> [TASK ITEM]:
Find the word "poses" in the data below and copy each line that holds it.

#### GIVEN INFORMATION ####

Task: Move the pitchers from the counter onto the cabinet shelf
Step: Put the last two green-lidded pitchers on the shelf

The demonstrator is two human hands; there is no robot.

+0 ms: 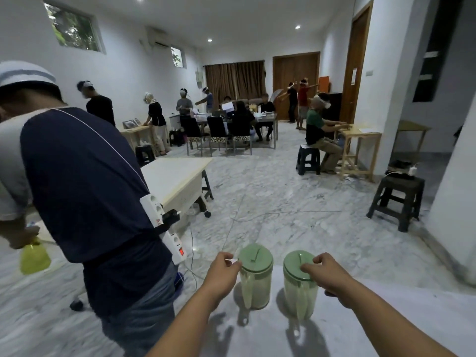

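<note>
both pitchers (255, 276) on the tabletop (360, 318) look like light, stiff plastic, left hand (224, 271) and right hand (325, 275) fingers curled, seemingly pinching the lid rims, handles would be safer

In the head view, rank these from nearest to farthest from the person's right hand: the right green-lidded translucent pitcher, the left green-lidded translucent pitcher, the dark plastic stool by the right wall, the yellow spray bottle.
1. Right green-lidded translucent pitcher: touching the right hand.
2. Left green-lidded translucent pitcher: just leftward.
3. Dark plastic stool: farther back, right.
4. Yellow spray bottle: far left.
</note>
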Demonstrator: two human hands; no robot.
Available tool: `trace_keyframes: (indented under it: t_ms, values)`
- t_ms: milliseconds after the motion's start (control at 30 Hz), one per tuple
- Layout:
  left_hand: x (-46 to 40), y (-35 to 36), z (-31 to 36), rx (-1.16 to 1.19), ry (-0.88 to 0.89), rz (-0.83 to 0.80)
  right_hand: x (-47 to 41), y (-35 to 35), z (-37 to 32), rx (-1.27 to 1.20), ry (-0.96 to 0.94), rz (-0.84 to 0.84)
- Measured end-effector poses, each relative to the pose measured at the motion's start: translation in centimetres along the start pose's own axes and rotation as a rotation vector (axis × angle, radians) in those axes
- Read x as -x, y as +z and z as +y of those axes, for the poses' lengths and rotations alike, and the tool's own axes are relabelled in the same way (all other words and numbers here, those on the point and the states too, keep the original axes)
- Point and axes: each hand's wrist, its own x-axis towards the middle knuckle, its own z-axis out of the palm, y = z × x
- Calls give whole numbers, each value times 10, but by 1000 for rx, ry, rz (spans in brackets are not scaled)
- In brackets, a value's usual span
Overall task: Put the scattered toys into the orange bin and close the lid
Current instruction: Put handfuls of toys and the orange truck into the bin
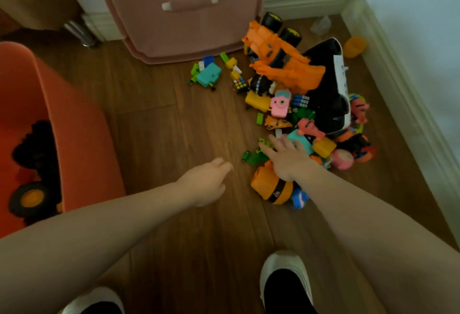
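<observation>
The bin [74, 127], smooth orange plastic, stands open at the left with a truck [32, 189] inside, probably to be near the pile [298, 104] of hard, bright toys on the wood floor. The right hand [286, 156] reaches with spread fingers onto the pile; the left hand [209, 181] hangs loosely curled, holding nothing.

The orange bin [74, 124] stands open at the left edge of the frame, with a black-wheeled toy truck [32, 189] already lying inside it, and the pinkish lid [179, 9] with its handle leans upright against the wall at top centre. The scattered toys [298, 114] lie heaped on the wood floor at centre right: an orange excavator [281, 62], a black-and-white plane [328, 89], a pink toy camera [280, 104] and a puzzle cube [239, 84]. A small cluster with a teal block [208, 75] lies just left of the heap, below the lid.
</observation>
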Motion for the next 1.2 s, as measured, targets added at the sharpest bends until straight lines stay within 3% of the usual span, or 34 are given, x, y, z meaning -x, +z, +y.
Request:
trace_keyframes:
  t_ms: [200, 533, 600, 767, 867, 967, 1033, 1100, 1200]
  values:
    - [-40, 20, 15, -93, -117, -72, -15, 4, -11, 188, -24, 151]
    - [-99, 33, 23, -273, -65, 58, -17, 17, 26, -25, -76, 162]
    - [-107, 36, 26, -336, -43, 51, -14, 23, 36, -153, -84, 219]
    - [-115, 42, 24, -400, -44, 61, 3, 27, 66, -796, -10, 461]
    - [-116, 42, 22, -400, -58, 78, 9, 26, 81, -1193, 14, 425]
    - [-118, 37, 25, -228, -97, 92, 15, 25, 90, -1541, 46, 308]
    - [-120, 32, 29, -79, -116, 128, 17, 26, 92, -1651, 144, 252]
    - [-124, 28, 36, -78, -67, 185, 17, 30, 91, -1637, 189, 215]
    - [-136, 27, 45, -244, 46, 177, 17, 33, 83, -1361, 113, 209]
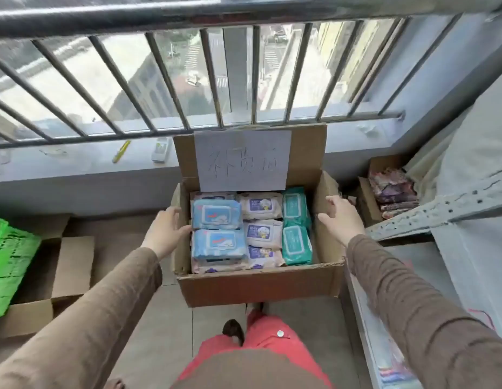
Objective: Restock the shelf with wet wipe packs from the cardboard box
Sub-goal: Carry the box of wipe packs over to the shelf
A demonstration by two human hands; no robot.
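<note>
In the middle of the frame an open brown cardboard box (258, 287) sits on the tiled floor below a barred window, its rear flap standing up with a white handwritten paper sign (242, 160) taped to it. Inside lie the soft plastic wet wipe packs: two light-blue packs (217, 230) stacked on the left side, white packs with purple labels (261, 220) in the centre and teal-green packs (296, 227) on the right. The left hand (166, 231) reaches to the box's left wall with fingers spread and relaxed, its fingertips at the rim near the blue packs; the right hand (343, 219) hovers open just over the right wall, fingers loosely extended. Neither hand holds anything. Whether they mean to lift the whole box or dip in for packs cannot be told. The grey metal shelf (440, 211) stands at the right edge of the frame, close beside the box. If the box is to be moved, both palms should press low on the side walls, since the flaps look flimsy. If packs are to be picked, the top blue ones come out easiest; gripping each by its firm middle, not the slippery film edge, should prevent drops.
</note>
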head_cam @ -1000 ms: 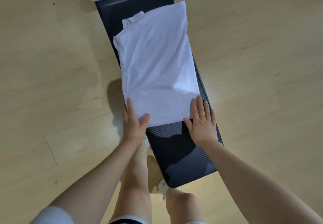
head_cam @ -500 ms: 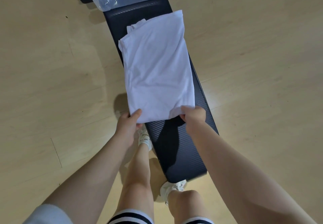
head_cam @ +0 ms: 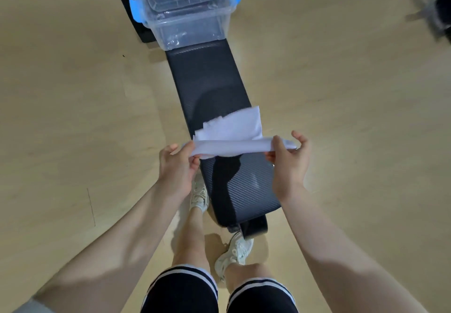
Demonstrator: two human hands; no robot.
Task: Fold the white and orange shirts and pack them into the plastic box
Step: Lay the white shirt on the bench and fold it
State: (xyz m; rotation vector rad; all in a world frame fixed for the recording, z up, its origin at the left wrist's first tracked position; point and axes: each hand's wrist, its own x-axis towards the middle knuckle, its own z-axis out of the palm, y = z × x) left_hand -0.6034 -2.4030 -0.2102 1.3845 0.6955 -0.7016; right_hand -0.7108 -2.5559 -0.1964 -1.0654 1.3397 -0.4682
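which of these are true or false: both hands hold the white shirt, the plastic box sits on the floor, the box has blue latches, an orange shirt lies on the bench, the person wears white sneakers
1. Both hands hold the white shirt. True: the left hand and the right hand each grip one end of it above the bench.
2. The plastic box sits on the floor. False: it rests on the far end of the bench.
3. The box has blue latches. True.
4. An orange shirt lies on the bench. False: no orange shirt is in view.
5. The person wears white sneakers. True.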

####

> [TASK OUTPUT]:
- Measured end-effector poses, each relative to the pose measured at the motion's start: translation in centimetres along the start pose's own axes and rotation as a rotation vector (axis × angle, radians) in those axes
- Read x as -x, y as +z and z as +y of those axes, for the poses' lengths and rotations alike, and the tool's own axes are relabelled in the same way (all other words and numbers here, those on the point and the states too, keep the original axes)

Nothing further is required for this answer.